* **Your instructions**
The response should contain all of the data below, reproduced exactly, and no pictures.
BEGIN Data section
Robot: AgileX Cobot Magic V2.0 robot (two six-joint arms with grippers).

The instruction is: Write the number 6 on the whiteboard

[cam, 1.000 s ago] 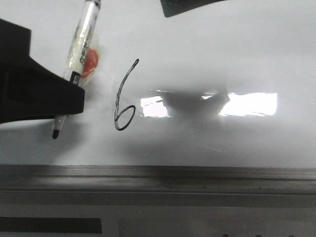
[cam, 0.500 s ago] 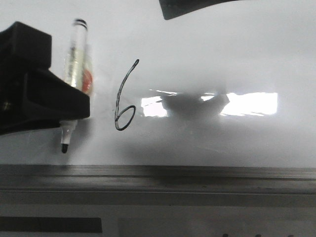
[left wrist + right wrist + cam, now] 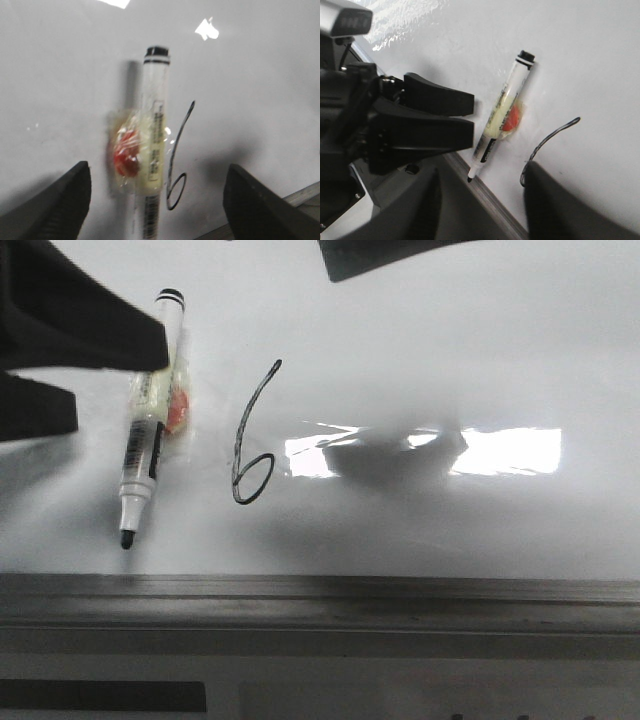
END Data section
* **Solution to the problem**
Robot: AgileX Cobot Magic V2.0 robot (two six-joint arms with grippers).

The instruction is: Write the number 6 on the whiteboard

[cam, 1.000 s ago] 
[cam, 0.500 s ago] 
[left wrist + right wrist + cam, now] 

Here is where the answer stops.